So the fan has to turn 1) in extreme hot conditions (I can do that with a simple switch because I have a temperature dial and 2) when the speed of the car is too low to provide sufficient air. The engine is encapsulated by plating, has a big open mouth in the front an runs the air over the engine heads (its a 2 cylinder boxer). So at sufficient speed the air is more or less forced to run over the engine ends.
Now my question : I want an electronic circuit switching a 12 V relais on and off at a set speed. E.g. at 40 km/h the relais should be switched off, below 40 it should switch on. I should be able to preset the switching point at higher speeds too. I think of applying a hall-sensor on the shaft going to the frontwheel. The pulses from this sensor should be used to count and trigger a relais via a transistor. The circuit in between shall handle the pulses from the hall-sensor and should include a regulator so that I can preset the relais switching at a defined speed of the car.
Many thanks of the support in this topic.
 

alec_t

Well-Known Member
Most Helpful Member
#2
Welcome to ETO!
I have tested the cooling without fan and notice that the drive wind is sufficient to keep the oil cool enough.
Then 'cool enough' must be something above 80C, otherwise the temperture controller would have switched the fan off. Can't you simply adjust the controller to switch off at the 'cool enough' temperature?
 

Edce

New Member
Thread starter #3
The "controller" is just a temperature sensor (variable resistor dependent on temperature.

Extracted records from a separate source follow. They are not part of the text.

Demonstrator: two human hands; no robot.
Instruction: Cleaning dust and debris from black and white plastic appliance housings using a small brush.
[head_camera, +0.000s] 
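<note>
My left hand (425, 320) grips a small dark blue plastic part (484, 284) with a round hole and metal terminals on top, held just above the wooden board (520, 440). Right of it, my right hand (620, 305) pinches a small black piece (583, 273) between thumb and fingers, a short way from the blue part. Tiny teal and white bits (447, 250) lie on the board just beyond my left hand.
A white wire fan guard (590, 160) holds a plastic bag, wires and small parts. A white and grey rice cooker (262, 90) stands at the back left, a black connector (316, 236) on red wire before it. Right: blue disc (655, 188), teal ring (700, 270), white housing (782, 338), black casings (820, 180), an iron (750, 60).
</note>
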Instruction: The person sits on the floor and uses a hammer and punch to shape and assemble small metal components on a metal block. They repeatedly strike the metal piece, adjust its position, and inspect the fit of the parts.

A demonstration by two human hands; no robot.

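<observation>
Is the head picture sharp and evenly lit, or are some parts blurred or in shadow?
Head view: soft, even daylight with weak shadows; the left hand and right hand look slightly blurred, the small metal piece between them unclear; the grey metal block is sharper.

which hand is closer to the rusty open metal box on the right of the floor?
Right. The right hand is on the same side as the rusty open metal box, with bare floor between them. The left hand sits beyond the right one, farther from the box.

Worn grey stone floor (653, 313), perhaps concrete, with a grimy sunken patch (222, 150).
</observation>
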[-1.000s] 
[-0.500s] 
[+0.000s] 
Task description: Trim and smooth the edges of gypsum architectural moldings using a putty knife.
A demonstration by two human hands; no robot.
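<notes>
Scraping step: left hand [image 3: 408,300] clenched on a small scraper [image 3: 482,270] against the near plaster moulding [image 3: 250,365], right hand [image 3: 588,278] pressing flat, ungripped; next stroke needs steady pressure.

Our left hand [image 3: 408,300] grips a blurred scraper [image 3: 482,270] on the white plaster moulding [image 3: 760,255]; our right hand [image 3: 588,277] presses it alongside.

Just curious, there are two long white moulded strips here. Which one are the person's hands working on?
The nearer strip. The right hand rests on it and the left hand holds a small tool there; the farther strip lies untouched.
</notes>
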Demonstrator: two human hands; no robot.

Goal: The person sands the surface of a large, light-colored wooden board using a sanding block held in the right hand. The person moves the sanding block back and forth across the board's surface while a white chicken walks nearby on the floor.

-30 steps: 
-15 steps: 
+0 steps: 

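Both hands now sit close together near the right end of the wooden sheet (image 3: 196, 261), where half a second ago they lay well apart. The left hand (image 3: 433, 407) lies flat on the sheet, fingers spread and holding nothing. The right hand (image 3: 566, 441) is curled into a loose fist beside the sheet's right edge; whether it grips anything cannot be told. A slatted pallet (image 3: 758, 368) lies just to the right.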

So in fact not a component which can be adjusted.
 

alec_t

Well-Known Member
Most Helpful Member
#4
The circuit is doable; I have the basis of one on the drawing board.
Is the temperature cutout integral with the fan motor or entirely separate?
Can you post a sketch of the present fan/controller/switch wiring?
How many pulses per wheel revolution do you intend to generate using the Hall sensor?
What is the tyre tread diameter?
Will the relay be used to switch the +12V connection of the fan motor or the ground connection of the motor?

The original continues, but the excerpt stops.